■ **Work to be completed**: Please copy each line of the records below that holds the word "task".

-- Dataset follows --

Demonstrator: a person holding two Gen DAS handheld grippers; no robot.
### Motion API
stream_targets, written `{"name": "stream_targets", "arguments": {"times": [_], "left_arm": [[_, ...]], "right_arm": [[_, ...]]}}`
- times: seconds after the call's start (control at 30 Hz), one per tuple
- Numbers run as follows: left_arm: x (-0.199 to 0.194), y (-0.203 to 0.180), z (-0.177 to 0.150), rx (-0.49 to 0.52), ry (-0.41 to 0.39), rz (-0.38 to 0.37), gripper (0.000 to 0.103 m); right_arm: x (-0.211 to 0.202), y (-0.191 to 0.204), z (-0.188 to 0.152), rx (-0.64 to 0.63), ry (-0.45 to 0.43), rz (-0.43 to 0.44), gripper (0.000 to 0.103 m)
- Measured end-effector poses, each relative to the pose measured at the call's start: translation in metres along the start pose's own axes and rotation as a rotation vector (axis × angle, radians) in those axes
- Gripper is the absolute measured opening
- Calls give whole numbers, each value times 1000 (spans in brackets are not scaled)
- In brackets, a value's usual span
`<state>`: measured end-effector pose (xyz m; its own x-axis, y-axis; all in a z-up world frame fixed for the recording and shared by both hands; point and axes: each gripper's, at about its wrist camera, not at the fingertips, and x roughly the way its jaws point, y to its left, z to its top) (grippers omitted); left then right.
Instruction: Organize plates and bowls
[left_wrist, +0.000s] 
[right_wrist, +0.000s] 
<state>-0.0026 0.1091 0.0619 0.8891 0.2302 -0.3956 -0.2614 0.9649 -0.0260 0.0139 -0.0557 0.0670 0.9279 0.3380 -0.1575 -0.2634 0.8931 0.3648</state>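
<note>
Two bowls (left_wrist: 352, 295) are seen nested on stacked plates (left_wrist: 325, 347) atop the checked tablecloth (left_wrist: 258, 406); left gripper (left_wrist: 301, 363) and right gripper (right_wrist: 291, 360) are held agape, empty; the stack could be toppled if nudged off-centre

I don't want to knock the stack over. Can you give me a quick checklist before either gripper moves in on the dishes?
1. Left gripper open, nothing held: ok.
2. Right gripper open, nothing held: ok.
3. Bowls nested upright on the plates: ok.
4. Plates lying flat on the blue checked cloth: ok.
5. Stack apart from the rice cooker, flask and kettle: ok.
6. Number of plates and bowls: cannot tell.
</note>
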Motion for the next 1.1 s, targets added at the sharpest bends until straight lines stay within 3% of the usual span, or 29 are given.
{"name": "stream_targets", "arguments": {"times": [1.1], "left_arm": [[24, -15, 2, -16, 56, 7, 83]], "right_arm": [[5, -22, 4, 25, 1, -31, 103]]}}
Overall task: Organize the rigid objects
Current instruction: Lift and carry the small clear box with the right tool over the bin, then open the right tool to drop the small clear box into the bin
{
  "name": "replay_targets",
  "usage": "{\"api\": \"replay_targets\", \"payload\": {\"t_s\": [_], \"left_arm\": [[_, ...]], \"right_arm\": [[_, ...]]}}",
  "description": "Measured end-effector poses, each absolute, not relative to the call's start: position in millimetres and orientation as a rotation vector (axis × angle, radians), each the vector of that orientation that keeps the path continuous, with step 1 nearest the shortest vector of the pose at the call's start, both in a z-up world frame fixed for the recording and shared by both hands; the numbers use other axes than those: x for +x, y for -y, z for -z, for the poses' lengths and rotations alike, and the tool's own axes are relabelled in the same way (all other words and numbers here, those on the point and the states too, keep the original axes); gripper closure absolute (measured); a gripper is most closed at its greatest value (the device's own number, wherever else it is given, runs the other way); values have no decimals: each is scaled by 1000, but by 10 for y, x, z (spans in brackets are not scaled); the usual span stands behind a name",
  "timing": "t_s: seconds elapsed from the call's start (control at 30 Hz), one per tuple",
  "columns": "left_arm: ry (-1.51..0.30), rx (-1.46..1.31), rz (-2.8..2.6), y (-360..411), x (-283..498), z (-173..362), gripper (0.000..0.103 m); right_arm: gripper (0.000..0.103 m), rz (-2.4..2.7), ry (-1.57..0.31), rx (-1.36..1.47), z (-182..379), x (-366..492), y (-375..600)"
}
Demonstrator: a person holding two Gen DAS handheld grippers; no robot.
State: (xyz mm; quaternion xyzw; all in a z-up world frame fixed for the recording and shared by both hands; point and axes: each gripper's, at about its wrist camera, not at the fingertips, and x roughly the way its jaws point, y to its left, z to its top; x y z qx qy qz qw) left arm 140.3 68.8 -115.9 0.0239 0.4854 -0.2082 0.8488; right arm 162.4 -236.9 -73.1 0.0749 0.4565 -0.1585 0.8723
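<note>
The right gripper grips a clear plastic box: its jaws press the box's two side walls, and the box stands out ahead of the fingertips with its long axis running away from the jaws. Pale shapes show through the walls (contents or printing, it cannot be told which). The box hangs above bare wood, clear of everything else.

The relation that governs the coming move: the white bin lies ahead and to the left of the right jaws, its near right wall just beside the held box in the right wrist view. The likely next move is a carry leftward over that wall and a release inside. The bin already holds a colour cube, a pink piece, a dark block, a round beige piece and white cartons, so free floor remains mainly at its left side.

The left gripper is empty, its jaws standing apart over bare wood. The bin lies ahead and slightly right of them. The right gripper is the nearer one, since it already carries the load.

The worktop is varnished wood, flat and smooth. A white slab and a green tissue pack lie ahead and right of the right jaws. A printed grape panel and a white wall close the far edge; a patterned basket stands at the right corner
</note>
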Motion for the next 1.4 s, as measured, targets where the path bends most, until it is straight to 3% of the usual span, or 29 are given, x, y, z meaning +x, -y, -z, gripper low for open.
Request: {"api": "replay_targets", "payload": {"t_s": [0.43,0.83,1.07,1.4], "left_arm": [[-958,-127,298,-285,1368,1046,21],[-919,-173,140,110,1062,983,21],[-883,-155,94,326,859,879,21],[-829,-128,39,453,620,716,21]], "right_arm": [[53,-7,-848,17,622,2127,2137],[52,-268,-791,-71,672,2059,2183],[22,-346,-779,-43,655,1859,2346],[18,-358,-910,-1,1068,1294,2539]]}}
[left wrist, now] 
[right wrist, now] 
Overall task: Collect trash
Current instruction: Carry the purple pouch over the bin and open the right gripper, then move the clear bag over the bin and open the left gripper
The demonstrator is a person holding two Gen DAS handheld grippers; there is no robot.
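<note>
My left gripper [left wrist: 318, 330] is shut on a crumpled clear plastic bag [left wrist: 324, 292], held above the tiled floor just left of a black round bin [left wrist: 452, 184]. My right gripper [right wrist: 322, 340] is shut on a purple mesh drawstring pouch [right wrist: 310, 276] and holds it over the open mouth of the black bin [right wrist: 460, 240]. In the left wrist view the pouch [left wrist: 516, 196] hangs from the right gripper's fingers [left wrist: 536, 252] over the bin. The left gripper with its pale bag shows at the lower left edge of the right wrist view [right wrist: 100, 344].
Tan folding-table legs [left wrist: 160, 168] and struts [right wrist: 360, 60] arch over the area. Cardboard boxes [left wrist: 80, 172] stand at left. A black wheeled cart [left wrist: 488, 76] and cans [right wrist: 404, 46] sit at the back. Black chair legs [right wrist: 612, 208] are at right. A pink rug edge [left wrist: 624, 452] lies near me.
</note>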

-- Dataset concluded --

■ **Response to the exercise**:
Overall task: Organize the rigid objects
Overall task: Collect trash

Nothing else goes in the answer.